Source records

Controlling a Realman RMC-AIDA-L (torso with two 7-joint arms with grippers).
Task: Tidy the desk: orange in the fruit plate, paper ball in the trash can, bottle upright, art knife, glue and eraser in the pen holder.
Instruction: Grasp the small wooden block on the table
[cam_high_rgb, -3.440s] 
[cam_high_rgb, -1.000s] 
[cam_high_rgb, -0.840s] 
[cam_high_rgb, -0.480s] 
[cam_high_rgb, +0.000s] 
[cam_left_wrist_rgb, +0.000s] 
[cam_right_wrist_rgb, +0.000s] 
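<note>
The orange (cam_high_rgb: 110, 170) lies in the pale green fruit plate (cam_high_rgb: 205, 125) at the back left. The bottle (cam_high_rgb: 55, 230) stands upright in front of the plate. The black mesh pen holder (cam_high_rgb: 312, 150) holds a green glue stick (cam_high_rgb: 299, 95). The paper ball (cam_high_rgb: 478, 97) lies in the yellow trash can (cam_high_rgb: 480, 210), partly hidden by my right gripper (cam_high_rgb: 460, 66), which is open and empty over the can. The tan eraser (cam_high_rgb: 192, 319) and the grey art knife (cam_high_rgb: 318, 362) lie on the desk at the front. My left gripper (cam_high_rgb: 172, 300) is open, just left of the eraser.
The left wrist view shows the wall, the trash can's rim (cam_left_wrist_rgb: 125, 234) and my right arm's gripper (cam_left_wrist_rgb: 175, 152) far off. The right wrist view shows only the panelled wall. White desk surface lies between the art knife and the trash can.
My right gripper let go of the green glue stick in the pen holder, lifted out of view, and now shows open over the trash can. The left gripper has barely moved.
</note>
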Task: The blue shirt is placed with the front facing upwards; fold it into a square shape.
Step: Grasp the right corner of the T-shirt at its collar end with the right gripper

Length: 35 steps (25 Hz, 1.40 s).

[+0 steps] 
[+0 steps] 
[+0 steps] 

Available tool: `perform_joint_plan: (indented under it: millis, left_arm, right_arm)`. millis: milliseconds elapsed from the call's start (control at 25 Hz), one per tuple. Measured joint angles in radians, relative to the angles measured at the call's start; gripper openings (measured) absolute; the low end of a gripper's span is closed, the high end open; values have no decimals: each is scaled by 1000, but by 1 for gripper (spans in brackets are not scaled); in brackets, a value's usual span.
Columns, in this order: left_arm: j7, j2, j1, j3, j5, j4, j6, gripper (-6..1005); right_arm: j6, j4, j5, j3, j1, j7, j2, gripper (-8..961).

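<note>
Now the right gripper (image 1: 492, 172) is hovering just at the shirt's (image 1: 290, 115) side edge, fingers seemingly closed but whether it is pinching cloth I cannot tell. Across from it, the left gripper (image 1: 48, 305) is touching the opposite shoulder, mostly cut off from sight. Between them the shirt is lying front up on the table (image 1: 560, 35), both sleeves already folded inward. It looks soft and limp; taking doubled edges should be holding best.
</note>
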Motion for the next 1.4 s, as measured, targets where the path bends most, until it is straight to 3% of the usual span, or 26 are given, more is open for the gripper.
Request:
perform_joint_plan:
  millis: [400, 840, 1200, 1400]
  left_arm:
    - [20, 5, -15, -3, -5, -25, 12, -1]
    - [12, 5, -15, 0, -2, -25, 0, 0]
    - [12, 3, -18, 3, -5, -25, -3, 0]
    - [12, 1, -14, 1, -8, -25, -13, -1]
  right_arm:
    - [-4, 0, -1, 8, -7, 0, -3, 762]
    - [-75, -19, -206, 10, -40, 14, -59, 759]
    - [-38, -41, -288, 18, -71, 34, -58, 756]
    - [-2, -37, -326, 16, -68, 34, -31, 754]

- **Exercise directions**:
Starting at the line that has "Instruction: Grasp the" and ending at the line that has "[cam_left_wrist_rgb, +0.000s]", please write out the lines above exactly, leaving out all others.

- **Answer section**:
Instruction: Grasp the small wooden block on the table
[cam_high_rgb, -3.440s] 
[cam_high_rgb, -1.000s] 
[cam_high_rgb, -0.840s] 
[cam_high_rgb, -0.480s] 
[cam_high_rgb, +0.000s] 
[cam_left_wrist_rgb, +0.000s] 

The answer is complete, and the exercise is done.